En 2004, le voilà contraint de prendre la route de l’exil, car l’étau se resserre au Pérou. Il parvient en Equateur et pense à traverser la frontière avec la Colombie, pour se rendre au Venezuela et « demander l’asile auprès d’Hugo Chavez », précise-t-il avec assurance. Mais une expérience bouleverse ses plans : « Mes grands-parents décédés se sont mis à me parler, alors que j’étais éveillé. Ils m’exhortaient à ne pas traverser la frontière, car un piège m’attendait en Colombie ». Wilder suit les conseils des voix venues de l’au-delà, et apprendra plus tard que des membres d’unités anti-terroristes américaines surveillaient la frontière. Il est dorénavant à l’écoute de son « don de guérison », et commence à pratiquer suivant l’enseignement de son père. Il change, mais sans totalement changer, comme à son habitude.
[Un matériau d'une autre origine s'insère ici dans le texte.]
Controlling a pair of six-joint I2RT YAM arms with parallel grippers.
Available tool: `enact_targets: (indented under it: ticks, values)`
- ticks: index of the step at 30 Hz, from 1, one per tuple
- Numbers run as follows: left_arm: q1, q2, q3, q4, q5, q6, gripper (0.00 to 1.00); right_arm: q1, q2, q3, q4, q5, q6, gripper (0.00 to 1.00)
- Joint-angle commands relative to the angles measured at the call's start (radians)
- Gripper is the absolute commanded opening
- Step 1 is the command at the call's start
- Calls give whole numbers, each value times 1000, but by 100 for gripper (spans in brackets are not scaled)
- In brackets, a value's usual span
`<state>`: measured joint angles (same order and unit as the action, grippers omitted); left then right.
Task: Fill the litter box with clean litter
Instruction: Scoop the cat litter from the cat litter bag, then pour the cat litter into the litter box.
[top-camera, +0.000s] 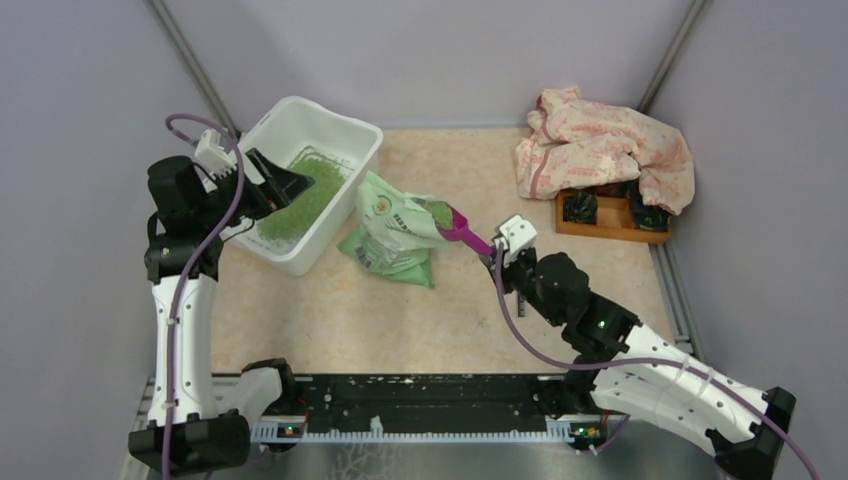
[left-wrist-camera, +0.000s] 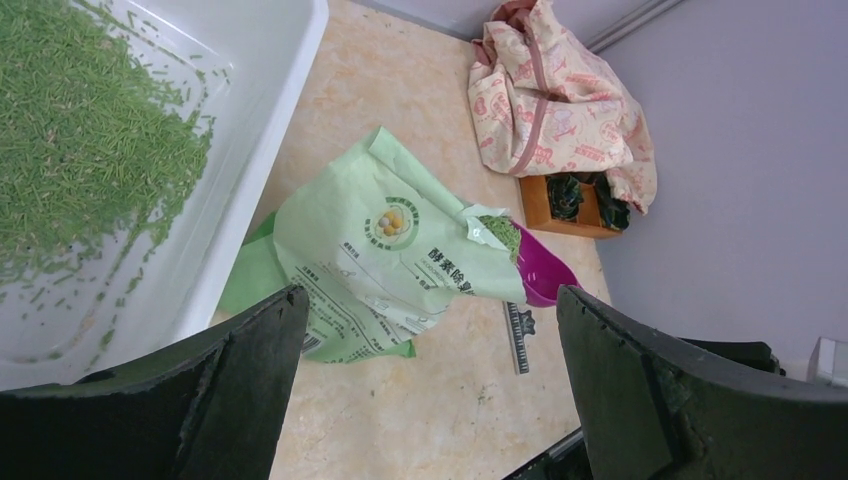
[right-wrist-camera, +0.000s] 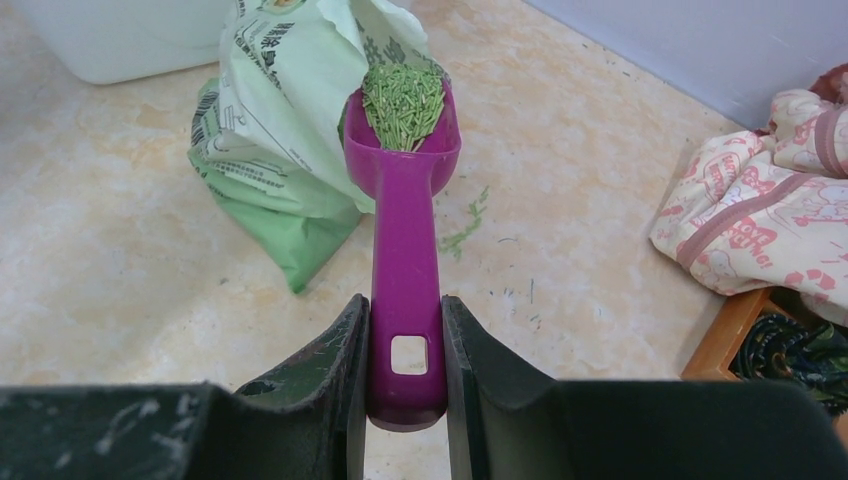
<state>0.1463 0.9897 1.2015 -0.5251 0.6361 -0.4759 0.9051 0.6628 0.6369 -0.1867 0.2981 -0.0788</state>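
The litter box (top-camera: 335, 112) is placed at the far left of the table (top-camera: 330, 320). Part of its floor is covered by a patch of green litter (top-camera: 300, 200) with bare white plastic around it, so the filling is judged partly done and well short of complete. A further load of granules is heaped in the bowl of a purple scoop (right-wrist-camera: 405, 250), which is held at the torn mouth of the light green bag (top-camera: 395, 235) lying just beside the box. This load is not yet carried across and tipped in, and more loads are likely to be needed after it. The scoop's handle is clamped between the fingers of the right gripper (right-wrist-camera: 405, 330). The left gripper (left-wrist-camera: 430, 300) is poised over the box with its jaws wide apart and nothing between them. A round emblem, lines of Chinese characters and a barcode are printed on the bag, but the characters are too small to be read with confidence. No writing is made out on the pink patterned cloth (top-camera: 600, 145) or the wooden tray (top-camera: 610, 215) at the far right
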Motion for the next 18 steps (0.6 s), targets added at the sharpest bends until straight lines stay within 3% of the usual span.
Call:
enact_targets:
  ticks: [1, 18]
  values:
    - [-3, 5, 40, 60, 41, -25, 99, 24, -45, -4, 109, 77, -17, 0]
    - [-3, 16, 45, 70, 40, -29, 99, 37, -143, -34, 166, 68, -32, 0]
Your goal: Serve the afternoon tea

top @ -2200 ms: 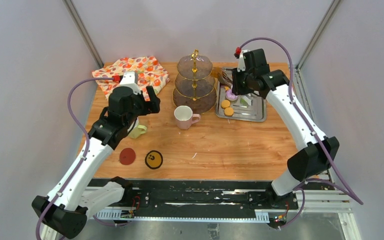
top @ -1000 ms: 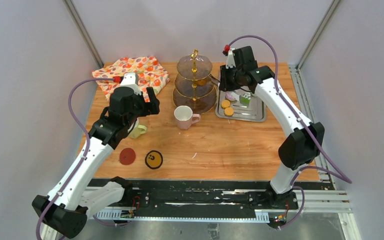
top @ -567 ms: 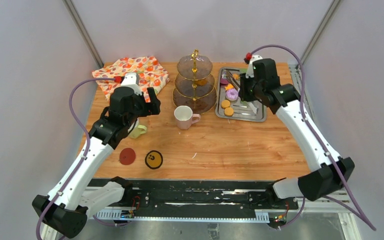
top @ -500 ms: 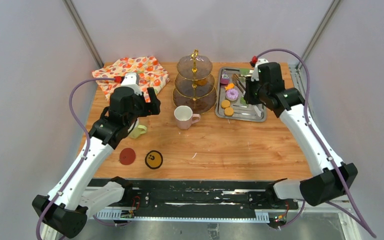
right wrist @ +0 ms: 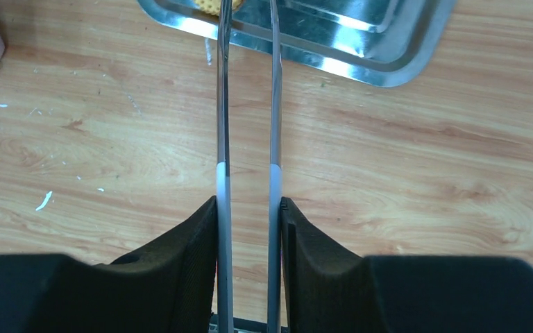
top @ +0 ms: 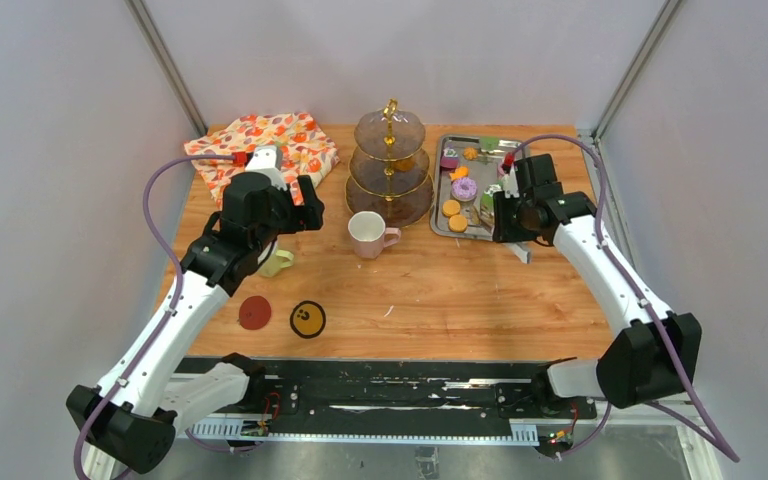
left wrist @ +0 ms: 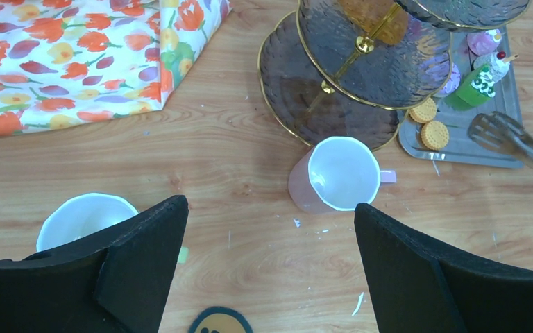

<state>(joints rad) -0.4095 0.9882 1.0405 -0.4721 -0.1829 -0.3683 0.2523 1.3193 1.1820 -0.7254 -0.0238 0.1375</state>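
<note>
The brown-glass three-tier stand [top: 390, 165] stands at the back centre, with an orange piece on its middle tier. The pink mug [top: 367, 233] sits in front of it. The yellow-green mug [top: 275, 262] is half hidden under my left arm. My left gripper [top: 295, 200] is open and empty, high above the table between the two mugs [left wrist: 269, 211]. My right gripper [right wrist: 248, 201] is shut on the metal tongs [right wrist: 222, 104], whose tips reach over the steel tray's [top: 505, 235] near edge. A purple doughnut [top: 465, 188], orange biscuits [top: 451, 208] and a cherry cupcake [left wrist: 486, 76] lie on the tray.
A floral cloth [top: 265, 145] lies at the back left. A red coaster [top: 254, 312] and a black-and-yellow smiley coaster [top: 307, 319] lie near the front left. The tray sits right of the stand, close to the table's right edge.
My right arm has swung from the stand's middle tier back over the tray and pulled toward its near right corner, tongs still held. The left arm has barely moved.
</note>
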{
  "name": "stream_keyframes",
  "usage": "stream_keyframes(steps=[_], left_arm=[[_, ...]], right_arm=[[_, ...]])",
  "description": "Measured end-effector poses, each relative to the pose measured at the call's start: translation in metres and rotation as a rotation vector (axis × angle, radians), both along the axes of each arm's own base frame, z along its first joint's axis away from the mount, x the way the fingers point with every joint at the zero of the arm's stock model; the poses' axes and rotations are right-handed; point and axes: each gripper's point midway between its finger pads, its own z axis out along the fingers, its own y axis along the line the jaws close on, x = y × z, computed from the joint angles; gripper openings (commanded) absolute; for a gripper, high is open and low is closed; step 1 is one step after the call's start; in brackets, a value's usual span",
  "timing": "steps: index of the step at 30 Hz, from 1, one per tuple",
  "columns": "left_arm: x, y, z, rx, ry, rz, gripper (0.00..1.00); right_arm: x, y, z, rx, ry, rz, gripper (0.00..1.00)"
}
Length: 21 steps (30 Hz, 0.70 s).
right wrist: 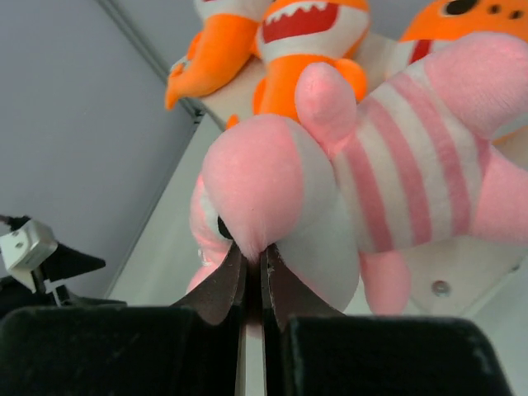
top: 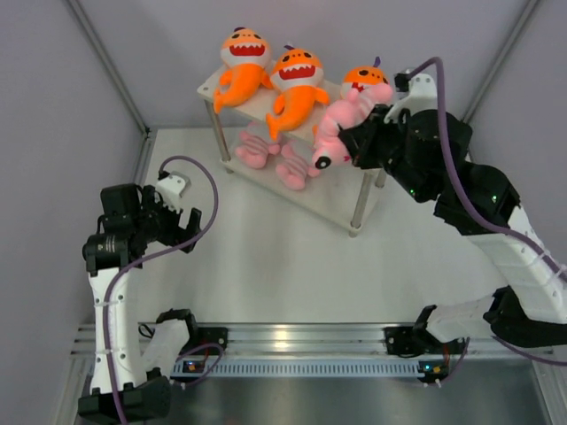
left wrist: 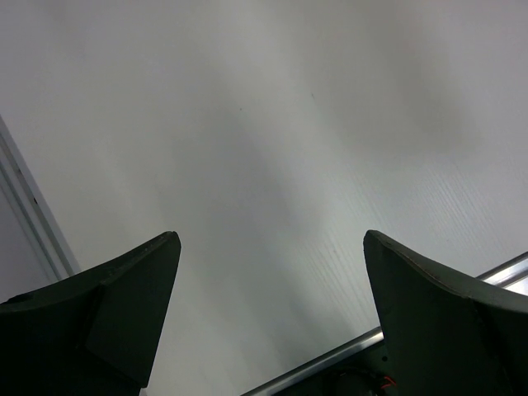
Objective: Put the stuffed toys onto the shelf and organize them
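Pale grey walls are enclosing my white table on three sides; light is glinting off the metal rail running along its near edge.

A white, matte table fills the middle of the overhead view. A slotted aluminium rail runs along its near edge across the bottom of the frame, catching a bright glare at its centre. Plain grey walls close it in on the left, back and right, with two thin metal struts slanting down from the upper corners toward the table's far corners.
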Motion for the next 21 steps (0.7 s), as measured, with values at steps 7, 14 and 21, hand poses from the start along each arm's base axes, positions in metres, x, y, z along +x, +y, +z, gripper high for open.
stream_keyframes(steps=[7,14,21], left_arm=[[-0.008,-0.003,0.003,0.005,-0.002,-0.022,0.99],[-0.011,-0.008,0.008,-0.009,-0.009,-0.048,0.99],[-0.021,-0.015,0.007,-0.012,-0.005,-0.115,0.99]], right_arm=[[-0.031,0.092,-0.009,-0.060,-0.019,0.198,0.00],[-0.028,0.164,-0.049,-0.094,0.029,0.313,0.00],[-0.022,0.221,-0.108,-0.118,0.123,0.392,0.00]])
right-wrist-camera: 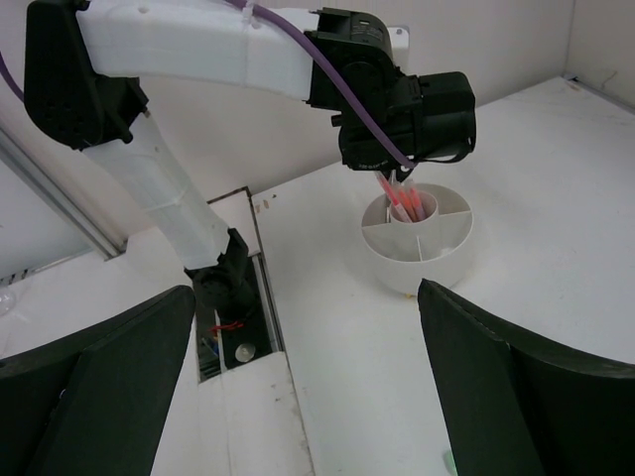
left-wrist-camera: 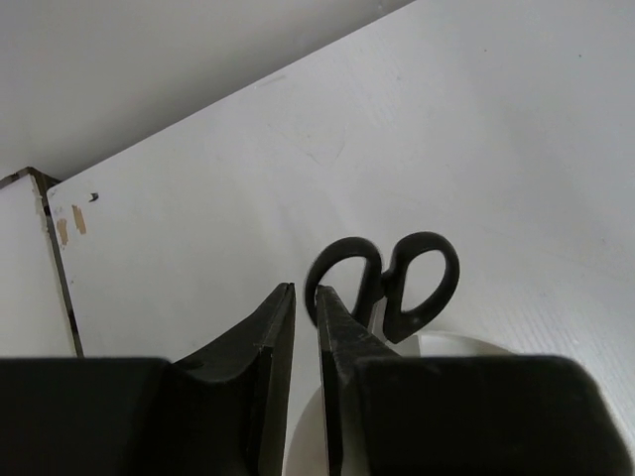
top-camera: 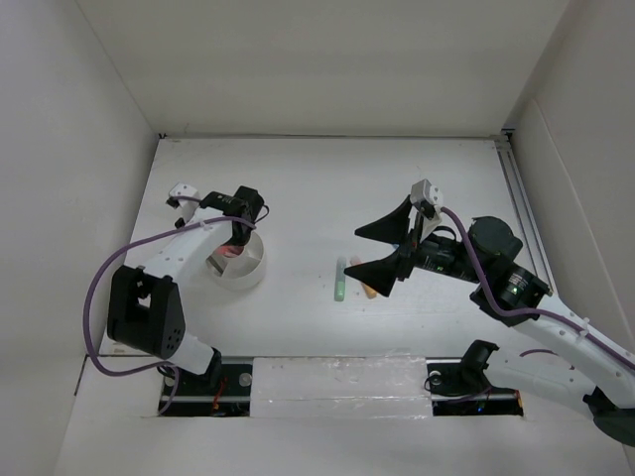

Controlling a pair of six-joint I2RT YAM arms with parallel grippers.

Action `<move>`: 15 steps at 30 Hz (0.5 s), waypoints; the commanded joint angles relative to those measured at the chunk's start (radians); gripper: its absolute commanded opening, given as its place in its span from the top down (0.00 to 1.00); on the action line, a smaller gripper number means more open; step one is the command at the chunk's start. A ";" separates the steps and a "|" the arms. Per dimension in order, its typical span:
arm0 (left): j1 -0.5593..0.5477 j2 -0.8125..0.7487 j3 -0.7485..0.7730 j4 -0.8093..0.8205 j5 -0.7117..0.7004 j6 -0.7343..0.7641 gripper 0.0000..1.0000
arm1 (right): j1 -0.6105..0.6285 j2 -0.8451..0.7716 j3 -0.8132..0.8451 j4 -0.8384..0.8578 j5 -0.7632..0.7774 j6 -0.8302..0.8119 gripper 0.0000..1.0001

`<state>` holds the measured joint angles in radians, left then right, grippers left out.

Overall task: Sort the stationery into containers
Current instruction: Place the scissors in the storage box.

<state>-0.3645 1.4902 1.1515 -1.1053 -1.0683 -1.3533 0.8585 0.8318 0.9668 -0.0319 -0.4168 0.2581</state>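
The left gripper [left-wrist-camera: 303,291], pinched to a thin slit, hangs over the white tub [right-wrist-camera: 422,268], where pink pens [right-wrist-camera: 402,198] stand in the centre cup and black scissors [left-wrist-camera: 389,283] show by the rim, while the right gripper [top-camera: 369,250] gapes wide above the green marker [top-camera: 340,281] and orange marker [top-camera: 369,291] on the table [top-camera: 298,178].

Top camera looks down; right wrist faces the tub [right-wrist-camera: 417,276] from afar, left from close.
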 commanded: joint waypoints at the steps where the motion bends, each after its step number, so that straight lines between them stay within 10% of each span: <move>1: -0.001 -0.007 -0.018 -0.014 -0.070 -0.151 0.88 | 0.007 -0.011 0.006 0.024 0.007 -0.010 0.00; 10: -0.013 -0.016 -0.027 -0.014 -0.070 -0.162 0.86 | 0.007 -0.011 0.006 0.024 0.007 -0.010 0.00; 15: -0.013 -0.071 -0.027 -0.024 -0.061 -0.173 0.64 | 0.007 0.001 0.006 0.024 0.016 -0.010 0.00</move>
<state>-0.3737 1.4811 1.1316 -1.1072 -1.0512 -1.3899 0.8585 0.8322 0.9668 -0.0349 -0.4133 0.2581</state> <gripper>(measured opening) 0.336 0.999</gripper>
En effet, de retour au Pérou – il a été blanchi de l’accusation de collaboration avec les FARC – il est sans le sou. Il croise le chemin d’un Liménien, qu’il observe avec plus de profondeur que d’habitude : « Je lui ai établi un diagnostic complet ; je savais de quelle maladie il souffrait, et je lui ai proposé de l’aider à se sentir mieux. Il a accepté, et m’a offert une somme coquette en contrepartie. J’ai alors débuté une activité lucrative de guérisseur ». Il commence à se faire un nom, ce qui mène à guérir toute sortes d’individus, y compris des mafieux portoricains et des narcotrafiquants péruviens. « Pourquoi des criminels ? Parce qu’un criminel en remplace un autre, c’est un combat sans fin que mène la police. Alors que moi, je pouvais avoir une influence sur les malfaiteurs en place : en échange de mes soins, je leur demandais de réduire leur production de drogue, de ne pas maltraiter les femmes et les enfants, en somme de commettre moins de crimes. »

La vie du sexagénaire a continuellement oscillé entre les ténèbres et la lumière. Son pragmatisme l’a mené dans des zones obscures, mais les hasards de la vie l’ont toujours ramené dans une zone grise plus complexe et ambiguë. Wilder a indubitablement un don : celui de louvoyer entre l’acceptable et l’indéfendable.